(Data provided Opens)
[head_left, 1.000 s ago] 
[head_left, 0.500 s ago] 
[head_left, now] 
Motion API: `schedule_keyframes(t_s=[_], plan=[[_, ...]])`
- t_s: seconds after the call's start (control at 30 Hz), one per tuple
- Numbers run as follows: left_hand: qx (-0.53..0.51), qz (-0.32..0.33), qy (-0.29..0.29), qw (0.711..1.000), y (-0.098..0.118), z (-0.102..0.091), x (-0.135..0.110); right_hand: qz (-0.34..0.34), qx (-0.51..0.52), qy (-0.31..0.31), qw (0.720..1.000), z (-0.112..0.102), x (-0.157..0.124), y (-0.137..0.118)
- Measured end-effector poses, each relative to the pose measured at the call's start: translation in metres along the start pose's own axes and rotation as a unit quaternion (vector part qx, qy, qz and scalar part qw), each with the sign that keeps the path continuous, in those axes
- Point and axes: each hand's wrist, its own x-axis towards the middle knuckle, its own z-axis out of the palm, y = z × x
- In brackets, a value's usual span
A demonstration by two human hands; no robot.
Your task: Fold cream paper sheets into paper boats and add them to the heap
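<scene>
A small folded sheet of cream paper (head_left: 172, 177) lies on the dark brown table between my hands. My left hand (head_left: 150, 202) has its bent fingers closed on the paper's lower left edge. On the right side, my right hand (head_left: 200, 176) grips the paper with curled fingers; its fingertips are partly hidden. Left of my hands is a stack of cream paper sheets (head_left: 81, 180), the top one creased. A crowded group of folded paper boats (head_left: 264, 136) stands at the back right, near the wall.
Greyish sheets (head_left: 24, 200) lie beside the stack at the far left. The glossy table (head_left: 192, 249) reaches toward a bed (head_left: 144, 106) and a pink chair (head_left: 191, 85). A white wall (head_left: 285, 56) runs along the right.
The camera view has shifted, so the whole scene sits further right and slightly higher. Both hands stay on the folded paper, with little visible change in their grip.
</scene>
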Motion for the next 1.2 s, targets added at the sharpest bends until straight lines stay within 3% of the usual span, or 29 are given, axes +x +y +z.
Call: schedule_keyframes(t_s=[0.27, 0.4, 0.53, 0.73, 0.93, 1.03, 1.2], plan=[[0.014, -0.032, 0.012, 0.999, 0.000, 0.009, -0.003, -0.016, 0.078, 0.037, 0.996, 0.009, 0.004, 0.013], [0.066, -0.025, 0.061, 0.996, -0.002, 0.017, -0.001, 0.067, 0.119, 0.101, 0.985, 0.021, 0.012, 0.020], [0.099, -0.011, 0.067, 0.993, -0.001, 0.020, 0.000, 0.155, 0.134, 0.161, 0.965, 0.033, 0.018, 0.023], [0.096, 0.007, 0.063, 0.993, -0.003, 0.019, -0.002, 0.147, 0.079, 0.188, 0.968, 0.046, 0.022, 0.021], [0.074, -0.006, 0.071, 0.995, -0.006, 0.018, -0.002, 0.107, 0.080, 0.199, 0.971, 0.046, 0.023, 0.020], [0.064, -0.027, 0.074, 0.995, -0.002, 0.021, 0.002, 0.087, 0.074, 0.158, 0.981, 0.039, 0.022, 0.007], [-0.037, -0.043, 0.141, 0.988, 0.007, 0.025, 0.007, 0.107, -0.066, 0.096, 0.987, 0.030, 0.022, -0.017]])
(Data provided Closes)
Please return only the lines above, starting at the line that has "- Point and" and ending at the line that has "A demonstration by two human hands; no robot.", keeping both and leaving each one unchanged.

## Reply to the exercise
- Point and axes: each hand's wrist, its own x-axis towards the middle knuckle, its own z-axis out of the palm, y = z × x
- In brackets, a value's usual span
A demonstration by two human hands; no robot.

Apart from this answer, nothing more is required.